- _EXERCISE AIM_
Return, character for character, the lines from the one bearing "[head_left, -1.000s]" through the end of the material. Omit everything before that line.

Segment Open

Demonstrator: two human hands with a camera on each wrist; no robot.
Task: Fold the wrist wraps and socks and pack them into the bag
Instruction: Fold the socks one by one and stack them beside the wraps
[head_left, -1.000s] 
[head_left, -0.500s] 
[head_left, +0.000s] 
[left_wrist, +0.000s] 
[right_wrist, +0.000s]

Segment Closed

- _SOLUTION TO THE EXERCISE_
[head_left, -1.000s] 
[head_left, -0.500s] 
[head_left, +0.000s] 
[left_wrist, +0.000s] 
[right_wrist, +0.000s]

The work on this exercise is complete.